3. Gradient Calculation

The partial derivative of the cost function with respect to weights, used for updates.

∇J(w) = (1 / n) * XT(Xw - y)

4. Root Mean Squared Error (RMSE)

Used as the primary metric for evaluating model performance in the original units.

RMSE = sqrt( (1 / n) * Σ [h_w(x⁽ⁱ⁾) - y⁽ⁱ⁾]² )


Technical Specifications

Parameter Configuration Details
Algorithm Linear Regression
Optimization Batch Gradient Descent
Learning Rate (λ) 0.1 (Optimized for convergence)
Epochs 500 Iterations
Scaling Z-Score (Standardization)
Evaluation RMSE comparison vs. Pseudo-Inverse


Deployment & Installation

Repository Acquisition

Clone the repository and enter the project directory:

git clone https://github.com/Zer0-Bug/House_Price_Prediction.git
cd House_Price_Prediction

Environment Setup

Create a virtual environment and install the required numerical libraries:

# Environment initialization
python -m venv venv
source venv/bin/activate  # Windows: venv\Scripts\activate

# Install dependencies
pip install numpy matplotlib

Running the Project

The main implementation script will process the data, perform training, and generate visualization plots:

python Code/simple_regression.py


Contribution

Contributions are always appreciated. Open-source projects grow through collaboration, and any improvement—whether a bug fix, new feature, documentation update, or suggestion—is valuable.

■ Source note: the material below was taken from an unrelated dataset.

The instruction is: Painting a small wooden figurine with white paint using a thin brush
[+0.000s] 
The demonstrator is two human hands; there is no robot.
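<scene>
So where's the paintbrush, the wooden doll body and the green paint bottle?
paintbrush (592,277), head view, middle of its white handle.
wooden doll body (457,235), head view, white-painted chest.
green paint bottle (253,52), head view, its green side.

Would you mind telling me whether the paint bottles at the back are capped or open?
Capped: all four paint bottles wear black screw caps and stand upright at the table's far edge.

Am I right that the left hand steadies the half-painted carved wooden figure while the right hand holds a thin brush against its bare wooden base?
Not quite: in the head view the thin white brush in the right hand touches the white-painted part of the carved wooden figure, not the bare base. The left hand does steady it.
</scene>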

To contribute, please follow the steps below:

  1. Fork the repository.
  2. Create a new branch for your change:
    git checkout -b feature/your-feature-name
  3. Commit your changes with a clear and descriptive message:
    git commit -m "Add: brief description of the change"
  4. Push your branch to your fork:
    git push origin feature/your-feature-name
  5. Open a Pull Request describing the changes made.

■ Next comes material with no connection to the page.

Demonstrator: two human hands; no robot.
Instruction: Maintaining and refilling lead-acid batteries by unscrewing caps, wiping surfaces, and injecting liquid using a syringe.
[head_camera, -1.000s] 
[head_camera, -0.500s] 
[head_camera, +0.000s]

All contributions are reviewed before being merged. Please ensure that your changes follow the existing code style and include relevant documentation or tests where applicable.

References

  1. Breiman, L. (2001) - Statistical Modeling: The Two Cultures. Statistical Science.
  2. Hastie, T., Tibshirani, R., & Friedman, J. (2009) - The Elements of Statistical Learning. Springer.
  3. Goodfellow, I., Bengio, Y., & Courville, A. (2016) - Deep Learning, MIT Press.